Medical Silicon Conference Logo

Pay Attention to Measurement Signals on Direct Drives

Automated lab equipment needs precise and dependable subsystems to meet demands for accuracy, speed, and lower cost. Direct drives for linear and torque motors are one way to deliver on these demands. In addition to higher productivity, direct-drive technology reduces wear and maintenance. The drives are becoming more important in dynamic equipment such as cancer treatment, imaging techniques, slide digitizing, and DNA-protein analysis.

However, a productivity increase is possible only when the control, motor, machine frame, and position encoder are adjusted or optimized to one another. Direct drives put rigorous demands on the quality of measurement signals from position encoders. A measuring signal can be called optimum when the machine it's on delivers these characteristics:

  • Fewer vibrations in the machine frame. Smooth operation improves the equipment's overall performance and dependability.

  • Precise constant motion. This is critical to medical applications, especially imaging.

  • Low noise and velocity-dependent motor sounds. This produces quieter environments.

  • Minimum heat generation. It reduces thermal growth in the machine for better overall accuracy.

  • The motor reaches maximum mechanical power rating, a useful trait for larger or high-speed medical equipment.

Consequently, position encoders influence the efficiency of linear motors with regard to accuracy, speed stability, and heat.

Direct-drive designs

A direct drive provides a stiff coupling between drive and moving component. The drive eliminates mechanical-transfer elements such as speed reducers and shaft couplings. The direct connection allows a significantly higher gain in control loops, up to 40% more than in conventional drives.

The position encoder measures position and speed so there is no additional need for separate speed encoders. Linear encoders work on linear motors and angle encoders on torque motors often on rotating medical equipment. Without a mechanical transmission between the speed encoder and the moving unit (that might be a camera, x-ray source, or array of pipettes), the position encoder must have a correspondingly high resolution for exact velocity control at slow or constant speeds. Velocity is, of course, calculated from the distance traversed per unit of time. This calculation also applies to conventional axes such as a stepper motor driving a ball screw. The calculation represents a mathematical differentiation that also amplifies periodic disturbances or noise in the signal. Drive performance often drops when combining a significantly higher control-loop gain (particularly with direct drives) with a noisy encoder signal.

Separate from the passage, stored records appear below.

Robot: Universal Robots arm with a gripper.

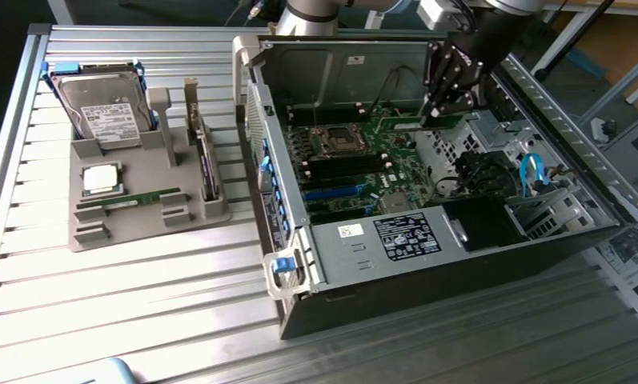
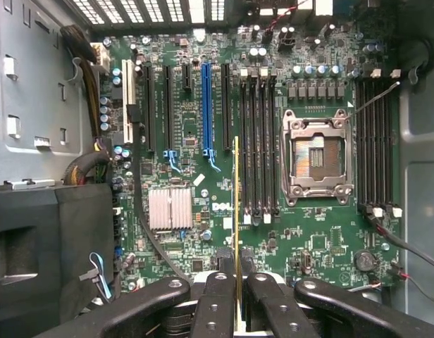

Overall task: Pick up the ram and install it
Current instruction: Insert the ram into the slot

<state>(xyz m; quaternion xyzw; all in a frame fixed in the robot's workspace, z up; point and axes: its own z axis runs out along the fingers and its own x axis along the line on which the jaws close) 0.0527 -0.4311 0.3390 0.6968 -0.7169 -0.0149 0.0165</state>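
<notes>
Ram (image 2: 236, 190) clamped in the tool (image 2: 237, 271) above the motherboard (image 2: 189, 141).
The ram stands on edge between the tool's fingers, inside the open computer case (image 1: 404, 288), and runs along the black memory slots (image 2: 256, 141) next to the CPU socket (image 2: 317, 158). On the counter (image 1: 137, 304), a grey holder (image 1: 94, 232) carries a second stick (image 1: 137, 199), well apart from the case.

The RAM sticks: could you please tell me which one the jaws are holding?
The ram edge-on above the motherboard inside the computer case; the other stick rests in the grey holder outside it.
</notes>
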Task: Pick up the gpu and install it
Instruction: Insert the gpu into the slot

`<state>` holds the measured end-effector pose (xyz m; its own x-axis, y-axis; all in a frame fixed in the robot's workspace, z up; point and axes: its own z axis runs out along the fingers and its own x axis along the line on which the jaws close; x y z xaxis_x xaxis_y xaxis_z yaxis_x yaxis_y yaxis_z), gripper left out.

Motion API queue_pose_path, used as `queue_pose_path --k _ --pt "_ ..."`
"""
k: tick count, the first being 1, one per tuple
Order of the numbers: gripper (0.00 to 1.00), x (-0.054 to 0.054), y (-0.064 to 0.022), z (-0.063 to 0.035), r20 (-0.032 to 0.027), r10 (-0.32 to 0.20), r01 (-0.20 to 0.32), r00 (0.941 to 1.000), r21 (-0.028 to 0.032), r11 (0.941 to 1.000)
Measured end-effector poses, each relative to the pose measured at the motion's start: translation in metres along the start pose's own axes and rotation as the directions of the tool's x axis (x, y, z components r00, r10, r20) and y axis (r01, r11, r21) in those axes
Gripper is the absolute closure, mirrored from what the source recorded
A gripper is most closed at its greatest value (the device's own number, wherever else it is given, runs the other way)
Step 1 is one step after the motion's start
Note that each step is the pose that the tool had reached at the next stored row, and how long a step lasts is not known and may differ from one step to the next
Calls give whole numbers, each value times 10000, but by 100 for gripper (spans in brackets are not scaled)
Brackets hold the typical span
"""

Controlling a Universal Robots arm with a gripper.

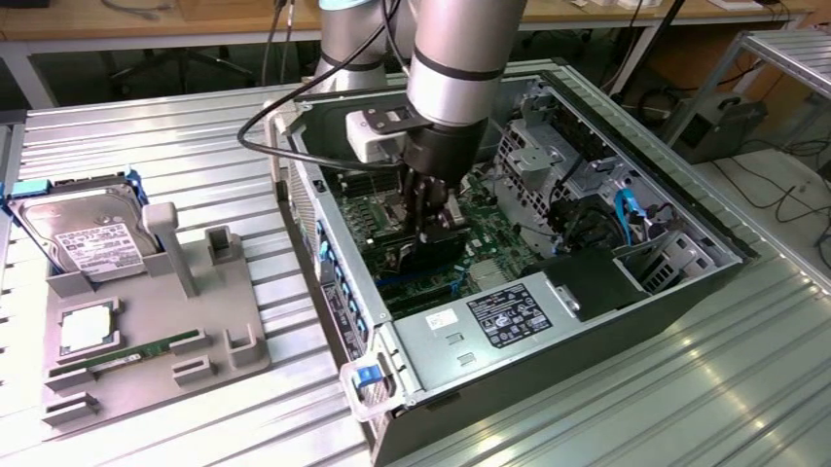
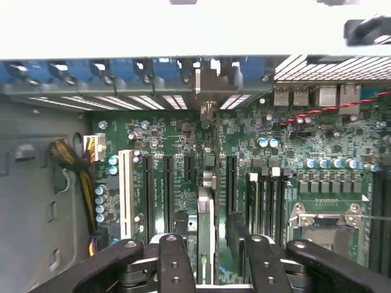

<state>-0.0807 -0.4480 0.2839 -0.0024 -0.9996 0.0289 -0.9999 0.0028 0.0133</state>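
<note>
Ribbed metal table (image 1: 182, 428) bearing open computer case (image 1: 571, 321) and grey fixture tray (image 1: 156, 375).

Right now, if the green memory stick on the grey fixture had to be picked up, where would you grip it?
Probably from straight above, pinching the memory stick across its thin faces near the middle: it stands on edge in the grey fixture's slot, long top edge exposed.

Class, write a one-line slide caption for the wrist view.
Gripper holds the gpu edge-on above the motherboard expansion slots inside the open computer case.

Gripper (image 1: 433, 233) inside open computer case (image 1: 675, 282), holding gpu (image 1: 429, 255); hard drive (image 1: 85, 238) well apart
</note>
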Motion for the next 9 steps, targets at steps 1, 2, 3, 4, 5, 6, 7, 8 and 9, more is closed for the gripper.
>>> queue_pose_path --k 1,2,3,4,5,6,7,8,9 --pt "75 -16 3 -12 -8 2 -2 10000 0 10000" --pt "75 -21 4 -12 -12 1 -1 10000 0 10000" --pt "75 -31 8 -13 -19 2 -2 10000 0 10000" --pt "81 -44 12 -13 -26 2 -2 10000 0 10000" --pt "87 -57 17 -14 -33 3 -3 10000 0 10000" --pt "89 -70 21 -14 -38 2 -2 10000 0 10000" --pt "89 -85 26 -14 -45 2 -2 10000 0 10000" --pt "89 -104 34 -10 -50 2 -2 10000 2 10000" --pt "89 -115 41 -3 -55 2 -2 10000 4 10000"
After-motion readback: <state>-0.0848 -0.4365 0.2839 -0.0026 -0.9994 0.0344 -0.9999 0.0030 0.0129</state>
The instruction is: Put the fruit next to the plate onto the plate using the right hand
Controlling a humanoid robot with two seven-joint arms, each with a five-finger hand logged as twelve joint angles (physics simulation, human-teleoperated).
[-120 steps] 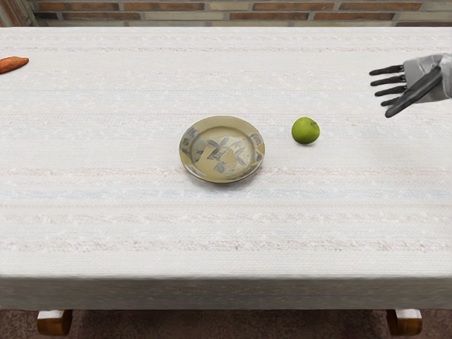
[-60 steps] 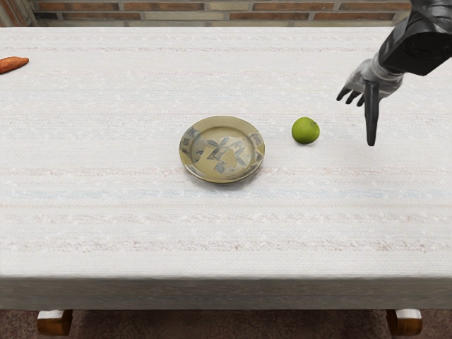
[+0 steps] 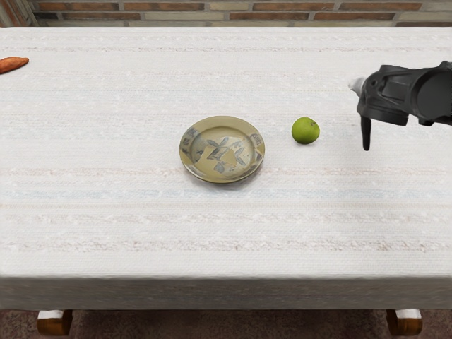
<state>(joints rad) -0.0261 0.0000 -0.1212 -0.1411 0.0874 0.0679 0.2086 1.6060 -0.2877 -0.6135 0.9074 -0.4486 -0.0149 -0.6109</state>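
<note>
Fruit [image 3: 305,131] comes first. It is small, round and green. It lies on the table [image 3: 226,233] a bit right of the middle, near the plate [image 3: 222,149] on its right side, but not touching it. So it is not on the plate yet. The plate sits flat in the middle of the table with nothing on it, so there is room for the fruit.

The right hand [image 3: 378,99] comes in over the right edge of the table. It hangs in the air, to the right of the fruit and apart from it. It holds nothing. One finger [image 3: 366,134] points straight down, loose and not curled. The other fingers are hard to see against the dark hand. I think the hand is there to get ready to reach over and grab the fruit — that is the side closest to it.

An orange thing [image 3: 13,64], maybe a carrot, lies at the far left edge, well apart from the plate — so it is not the fruit for this job.

Count: one fruit, one plate, one orange thing, one hand. The left hand does not show.
</note>
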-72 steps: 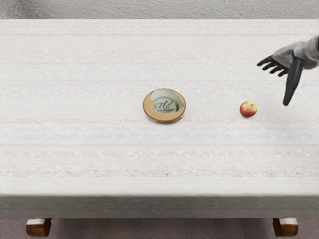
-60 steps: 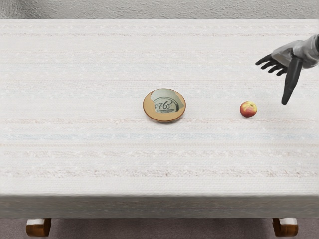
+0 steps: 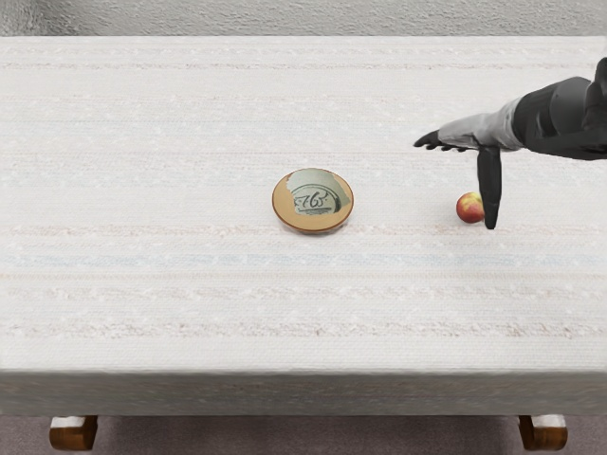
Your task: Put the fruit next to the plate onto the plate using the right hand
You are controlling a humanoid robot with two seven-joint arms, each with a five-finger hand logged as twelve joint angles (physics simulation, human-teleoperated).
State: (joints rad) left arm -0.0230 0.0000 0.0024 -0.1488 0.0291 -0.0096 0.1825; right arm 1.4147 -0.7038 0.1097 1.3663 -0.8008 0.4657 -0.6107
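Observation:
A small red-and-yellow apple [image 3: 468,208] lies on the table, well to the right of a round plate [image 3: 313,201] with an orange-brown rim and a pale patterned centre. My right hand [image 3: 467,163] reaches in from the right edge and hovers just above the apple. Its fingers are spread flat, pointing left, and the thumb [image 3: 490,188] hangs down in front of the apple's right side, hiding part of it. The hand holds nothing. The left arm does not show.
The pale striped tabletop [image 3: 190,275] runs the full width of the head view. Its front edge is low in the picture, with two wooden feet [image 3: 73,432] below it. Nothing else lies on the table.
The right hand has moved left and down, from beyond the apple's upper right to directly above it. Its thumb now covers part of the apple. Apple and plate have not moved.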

Signal quality of position encoders

Encoders measure position by either an incremental (non-unique count) or an absolute method in which all positions have a unique value. The units transform motion-path information into two sinusoidal signals with a 90° phase shift. Both methods require interpolating sinusoidal scanning signals for a sufficiently high resolution to control speed and position. A precise resolution is application specific but it's often 10 times the advertised positioning accuracy. So if a machine is said to have a position accuracy of 100 µm, measuring standard (encoder glass with the line counts or grating) should have a 10µm pitch.

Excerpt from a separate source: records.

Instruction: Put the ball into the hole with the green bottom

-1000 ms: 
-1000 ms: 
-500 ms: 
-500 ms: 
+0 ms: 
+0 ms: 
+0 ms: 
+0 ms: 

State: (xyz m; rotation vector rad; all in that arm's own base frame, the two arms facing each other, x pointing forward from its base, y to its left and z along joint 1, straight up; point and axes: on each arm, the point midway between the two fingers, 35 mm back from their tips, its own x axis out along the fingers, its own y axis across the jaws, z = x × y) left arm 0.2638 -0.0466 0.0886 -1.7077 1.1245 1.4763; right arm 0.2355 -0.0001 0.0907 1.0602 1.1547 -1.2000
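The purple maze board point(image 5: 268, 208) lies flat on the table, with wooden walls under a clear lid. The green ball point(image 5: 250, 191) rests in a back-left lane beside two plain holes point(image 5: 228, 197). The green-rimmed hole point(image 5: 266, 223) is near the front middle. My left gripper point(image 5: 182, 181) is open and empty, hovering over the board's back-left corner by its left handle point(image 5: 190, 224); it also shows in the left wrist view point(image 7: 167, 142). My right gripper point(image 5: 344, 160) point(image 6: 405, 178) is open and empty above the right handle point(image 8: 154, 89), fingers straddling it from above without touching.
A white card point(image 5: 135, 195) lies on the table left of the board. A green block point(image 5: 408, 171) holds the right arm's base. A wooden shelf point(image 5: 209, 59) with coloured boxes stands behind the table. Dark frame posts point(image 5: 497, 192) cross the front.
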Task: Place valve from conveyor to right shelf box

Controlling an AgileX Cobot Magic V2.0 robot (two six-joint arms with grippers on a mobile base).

Inadequate scanning, contamination on the measuring standard, or insufficient signal processing can lead to deviations from the ideal sinusoid. As a consequence, periodic position errors occur during interpolation within one signal period of the encoder's output. This type of error is referred to as interpolation error. It's typically 1 to 2% of the signal period on high-quality encoders. All encoders have some level of interpolation error.

When the frequency of the interpolation error increases, the drive no longer follows the error curve due to timing issues, and motion becomes minutely erratic. Furthermore, spikes in the electric current generated by the interpolation error increases motor noise making the motor run hotter.

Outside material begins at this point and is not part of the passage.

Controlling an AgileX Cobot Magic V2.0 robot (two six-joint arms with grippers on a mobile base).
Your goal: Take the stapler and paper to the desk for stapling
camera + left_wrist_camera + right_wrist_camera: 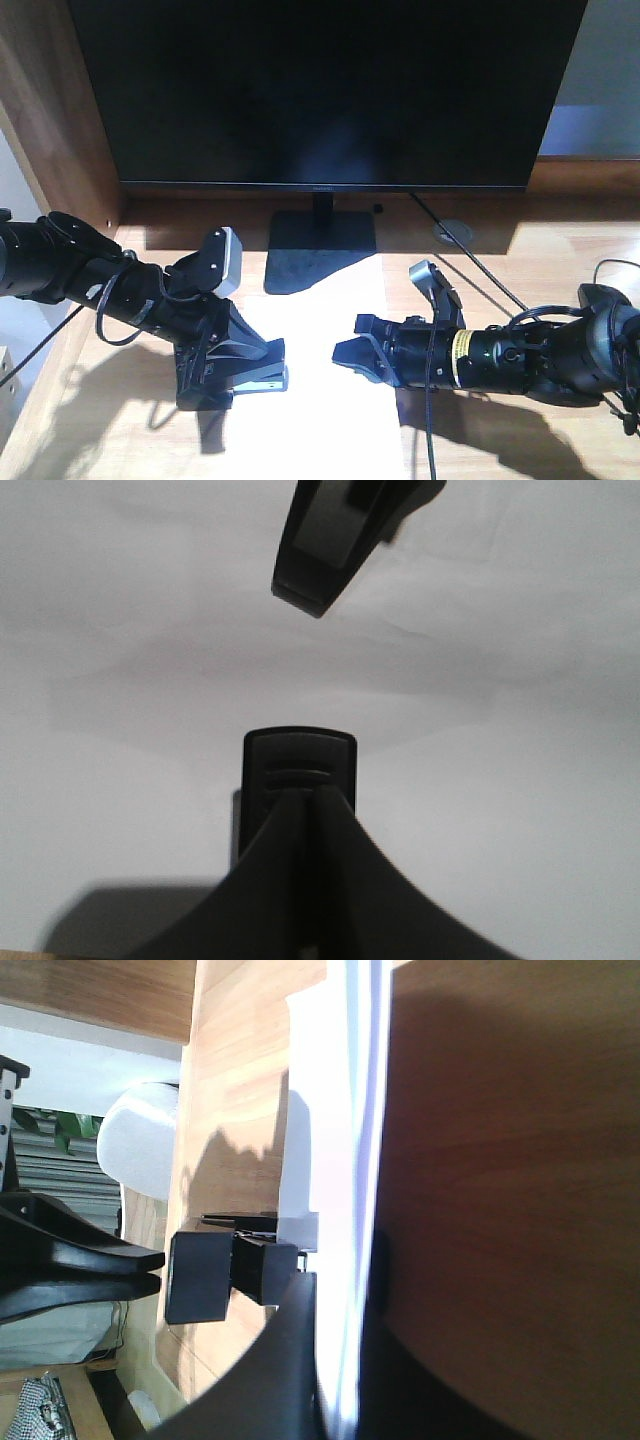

Comparing the effects of linear encoders with low and high-interpolation error on a direct drive illustrates the significance of high-quality position signals. An 8µm-grating pitch on a linear encoder generates barely noticeable disturbances in the motor current. The motor operates normally and develops little heat. But if interpolation errors of the same encoder are increased by poor mounting, the same controller setting produces significant noise in the motor current and the motor runs hotter. Poor mounting is most anything that induces a roll, pitch, or yaw in the scanning unit, or takes the scanner too close or too far from the standard.

Digital filters used with direct drives can smooth position signals. However, the loss of phase association due to filtering in the speed-control loop must be kept to a minimum, otherwise dynamic accuracy decreases. Position encoders with the best signal quality can maintain the control bandwidth and thereby reduce the use of filters.

Linear encoders that generate a high-quality (low-noise) position signal with low interpolation errors are essential for the best performance of direct drives in medical and biochemical machines. Encoders that use photoelectric scanning are ideal for this task because they scan fine graduations.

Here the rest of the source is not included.